►

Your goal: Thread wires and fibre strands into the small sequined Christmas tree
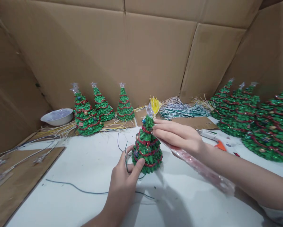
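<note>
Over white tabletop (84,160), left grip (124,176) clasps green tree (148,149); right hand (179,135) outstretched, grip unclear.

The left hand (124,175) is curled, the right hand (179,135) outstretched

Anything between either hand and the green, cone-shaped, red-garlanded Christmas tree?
Nothing visible. The left hand holds the green, cone-shaped, red-garlanded Christmas tree low, a thin green wire crossing its fingers. The right hand is at its upper right; a clear plastic bag shows below that forearm.
</note>
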A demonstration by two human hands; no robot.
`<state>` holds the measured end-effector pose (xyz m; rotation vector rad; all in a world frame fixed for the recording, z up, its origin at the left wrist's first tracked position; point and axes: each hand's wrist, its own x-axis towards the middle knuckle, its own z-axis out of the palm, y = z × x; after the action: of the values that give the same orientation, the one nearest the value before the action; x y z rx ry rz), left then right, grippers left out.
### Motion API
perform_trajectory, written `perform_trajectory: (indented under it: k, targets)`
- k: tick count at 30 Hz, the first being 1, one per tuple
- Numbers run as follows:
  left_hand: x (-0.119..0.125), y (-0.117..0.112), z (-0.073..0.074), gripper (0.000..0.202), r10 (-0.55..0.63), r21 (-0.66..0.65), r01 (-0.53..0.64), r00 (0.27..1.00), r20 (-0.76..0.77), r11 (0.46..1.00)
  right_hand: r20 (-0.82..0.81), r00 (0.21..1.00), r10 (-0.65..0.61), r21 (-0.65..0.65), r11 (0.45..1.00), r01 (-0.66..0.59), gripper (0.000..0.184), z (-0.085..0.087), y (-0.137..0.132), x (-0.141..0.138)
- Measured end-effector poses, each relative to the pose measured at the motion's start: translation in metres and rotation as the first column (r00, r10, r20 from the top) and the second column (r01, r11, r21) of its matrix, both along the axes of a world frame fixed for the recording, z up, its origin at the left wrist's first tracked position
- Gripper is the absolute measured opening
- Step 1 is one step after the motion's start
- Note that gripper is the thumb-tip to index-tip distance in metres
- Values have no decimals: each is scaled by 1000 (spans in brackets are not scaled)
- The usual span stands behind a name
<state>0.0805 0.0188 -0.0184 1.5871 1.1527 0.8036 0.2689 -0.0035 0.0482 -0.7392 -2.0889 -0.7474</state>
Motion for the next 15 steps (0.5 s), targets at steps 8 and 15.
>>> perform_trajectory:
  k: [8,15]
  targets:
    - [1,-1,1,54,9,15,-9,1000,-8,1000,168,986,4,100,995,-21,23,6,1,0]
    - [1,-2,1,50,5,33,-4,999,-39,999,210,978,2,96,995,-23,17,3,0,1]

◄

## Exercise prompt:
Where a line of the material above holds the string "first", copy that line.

## Exercise output:
`<state>` holds the measured end-effector pose (xyz m; rotation vector rad; all in a world frame fixed for the recording, z up, its origin at the left wrist's first tracked position; point and axes: each hand's wrist, its own x-axis towards the middle knuckle, its own z-axis out of the palm, y = z × x; after the action: of the values that give the same orientation, the one nearest the value before the action; x y z rx ry rz), left then right, grippers left out.
- k: tick count at 30 Hz, the first being 1, one per tuple
- Measured end-effector poses, each relative to the pose measured at the motion's start: translation in metres and rotation as the first column (r00, r10, r20 from the top) and the second column (r01, r11, r21) of its matrix, both along the axes of a world frame fixed for the recording, z up, its origin at the left wrist's first tracked position

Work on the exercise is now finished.